The Air We Fly: Dwelling in Aeromobile Atmospheres

Special Issue
By.
René Catalán Hidalgo
Pages.
151 - 170
Date.
31. Jan. 2026

Abstract

This article addresses two central questions: how are atmospheres configured in the context of aeromobilities, and how can this context enrich the very concept of atmospheres? To pursue them, I draw on ethnographic research at Santiago International Airport, participation in aerospace fairs in Santiago, London and Lisbon, and the use of travel diaries and interviews with passengers and professionals. I develop the notion of aeromobile atmospheres to describe the politico-material interfaces in which infrastructures, bodies, regulations and imaginaries are entangled. Rather than understanding atmospheres as fleeting affective tonalities, the article shows how they emerge from material and sensory constellations and how they are staged, contested and reconfigured across scales.
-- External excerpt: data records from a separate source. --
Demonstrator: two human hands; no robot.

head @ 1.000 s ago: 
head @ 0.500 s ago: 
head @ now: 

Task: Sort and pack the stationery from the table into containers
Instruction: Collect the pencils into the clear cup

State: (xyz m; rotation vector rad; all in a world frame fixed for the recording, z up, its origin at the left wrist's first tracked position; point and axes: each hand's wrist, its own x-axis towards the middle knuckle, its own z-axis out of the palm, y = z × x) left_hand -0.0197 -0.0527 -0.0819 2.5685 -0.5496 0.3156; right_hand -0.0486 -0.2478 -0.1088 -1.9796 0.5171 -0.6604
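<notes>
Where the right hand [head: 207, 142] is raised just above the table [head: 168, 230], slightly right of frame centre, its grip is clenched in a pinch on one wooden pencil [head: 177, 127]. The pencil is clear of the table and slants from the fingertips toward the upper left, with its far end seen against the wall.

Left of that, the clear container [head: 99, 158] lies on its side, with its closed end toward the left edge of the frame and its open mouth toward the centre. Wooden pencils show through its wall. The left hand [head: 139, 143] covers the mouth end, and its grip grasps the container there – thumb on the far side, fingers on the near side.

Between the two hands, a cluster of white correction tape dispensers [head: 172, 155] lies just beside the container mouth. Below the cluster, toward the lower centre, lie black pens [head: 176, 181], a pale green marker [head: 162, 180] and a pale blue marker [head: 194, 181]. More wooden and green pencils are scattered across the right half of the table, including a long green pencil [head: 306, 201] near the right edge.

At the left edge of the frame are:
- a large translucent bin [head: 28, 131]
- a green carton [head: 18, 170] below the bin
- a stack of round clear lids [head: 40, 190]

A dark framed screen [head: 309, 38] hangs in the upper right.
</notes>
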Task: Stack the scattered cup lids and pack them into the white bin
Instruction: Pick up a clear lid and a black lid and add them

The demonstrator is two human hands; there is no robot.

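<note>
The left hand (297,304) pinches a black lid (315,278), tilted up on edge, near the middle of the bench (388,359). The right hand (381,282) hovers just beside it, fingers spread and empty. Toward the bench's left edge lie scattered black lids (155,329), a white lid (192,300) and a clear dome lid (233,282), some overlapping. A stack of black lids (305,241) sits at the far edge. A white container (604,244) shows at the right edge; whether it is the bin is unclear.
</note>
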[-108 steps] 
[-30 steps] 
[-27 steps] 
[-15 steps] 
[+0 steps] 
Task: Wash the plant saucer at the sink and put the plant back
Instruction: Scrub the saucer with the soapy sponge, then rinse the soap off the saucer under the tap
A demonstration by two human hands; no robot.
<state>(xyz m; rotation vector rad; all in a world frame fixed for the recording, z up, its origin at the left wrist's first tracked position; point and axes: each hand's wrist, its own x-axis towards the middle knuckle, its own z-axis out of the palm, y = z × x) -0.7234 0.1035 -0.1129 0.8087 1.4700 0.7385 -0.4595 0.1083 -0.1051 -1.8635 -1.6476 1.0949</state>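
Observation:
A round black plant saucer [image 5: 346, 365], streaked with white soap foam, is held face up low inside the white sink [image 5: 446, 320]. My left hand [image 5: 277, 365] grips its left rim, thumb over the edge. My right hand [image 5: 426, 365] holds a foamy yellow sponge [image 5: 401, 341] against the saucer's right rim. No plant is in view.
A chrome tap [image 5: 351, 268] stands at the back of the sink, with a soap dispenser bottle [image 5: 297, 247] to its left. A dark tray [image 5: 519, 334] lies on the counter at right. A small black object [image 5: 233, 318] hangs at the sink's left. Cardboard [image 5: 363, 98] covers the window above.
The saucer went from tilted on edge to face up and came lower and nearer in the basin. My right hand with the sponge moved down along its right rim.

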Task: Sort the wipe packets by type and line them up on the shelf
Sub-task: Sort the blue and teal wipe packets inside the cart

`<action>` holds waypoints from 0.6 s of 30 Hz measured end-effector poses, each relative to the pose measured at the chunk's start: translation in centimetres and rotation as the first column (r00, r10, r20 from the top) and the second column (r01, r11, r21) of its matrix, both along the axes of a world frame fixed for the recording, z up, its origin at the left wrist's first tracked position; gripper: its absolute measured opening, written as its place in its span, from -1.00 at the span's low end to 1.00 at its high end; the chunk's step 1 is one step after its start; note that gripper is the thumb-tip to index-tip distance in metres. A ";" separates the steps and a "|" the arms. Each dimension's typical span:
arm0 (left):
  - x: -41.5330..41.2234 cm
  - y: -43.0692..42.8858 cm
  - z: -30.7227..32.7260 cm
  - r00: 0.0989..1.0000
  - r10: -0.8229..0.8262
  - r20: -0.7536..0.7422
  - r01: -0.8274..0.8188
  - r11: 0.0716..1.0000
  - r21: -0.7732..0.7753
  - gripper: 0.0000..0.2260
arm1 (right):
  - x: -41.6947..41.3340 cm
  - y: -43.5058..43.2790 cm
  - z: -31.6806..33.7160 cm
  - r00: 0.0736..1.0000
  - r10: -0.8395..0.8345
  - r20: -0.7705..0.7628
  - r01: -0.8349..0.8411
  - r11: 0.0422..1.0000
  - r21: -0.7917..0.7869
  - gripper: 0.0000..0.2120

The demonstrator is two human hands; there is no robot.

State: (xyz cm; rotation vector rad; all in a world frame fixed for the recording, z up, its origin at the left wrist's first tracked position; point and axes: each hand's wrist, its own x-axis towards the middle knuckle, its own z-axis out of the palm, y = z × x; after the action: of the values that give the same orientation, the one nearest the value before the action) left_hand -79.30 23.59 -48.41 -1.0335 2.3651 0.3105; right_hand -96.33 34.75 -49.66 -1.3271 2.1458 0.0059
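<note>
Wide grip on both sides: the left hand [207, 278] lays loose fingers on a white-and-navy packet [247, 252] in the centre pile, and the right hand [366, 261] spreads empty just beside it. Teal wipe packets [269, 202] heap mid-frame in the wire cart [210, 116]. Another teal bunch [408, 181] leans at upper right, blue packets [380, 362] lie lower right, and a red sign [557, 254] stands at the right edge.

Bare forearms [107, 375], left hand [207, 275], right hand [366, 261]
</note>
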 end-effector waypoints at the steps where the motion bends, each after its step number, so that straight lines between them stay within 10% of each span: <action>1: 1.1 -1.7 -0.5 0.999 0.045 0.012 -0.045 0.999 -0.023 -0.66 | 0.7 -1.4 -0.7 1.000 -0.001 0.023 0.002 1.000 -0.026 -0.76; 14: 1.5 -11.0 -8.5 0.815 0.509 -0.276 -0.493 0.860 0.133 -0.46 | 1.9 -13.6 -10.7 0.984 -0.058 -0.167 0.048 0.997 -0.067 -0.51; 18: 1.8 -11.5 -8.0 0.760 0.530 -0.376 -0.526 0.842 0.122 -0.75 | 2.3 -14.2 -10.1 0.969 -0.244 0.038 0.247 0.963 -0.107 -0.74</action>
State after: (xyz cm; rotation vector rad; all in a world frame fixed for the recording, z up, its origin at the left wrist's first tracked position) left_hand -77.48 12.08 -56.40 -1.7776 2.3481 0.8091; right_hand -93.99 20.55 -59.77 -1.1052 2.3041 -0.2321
Three ethnographic cases orient the analysis: an incomplete journey that exposes the contingency of flight, the "ghost flights" of the pandemic that sustained systemic continuity, and aerospace fairs that project atmospheres of certainty. In bringing these cases into dialogue, the article argues that aeromobile atmospheres are simultaneously conditions of possibility and sites of friction, making visible inequalities of access, environmental contradictions and political disputes.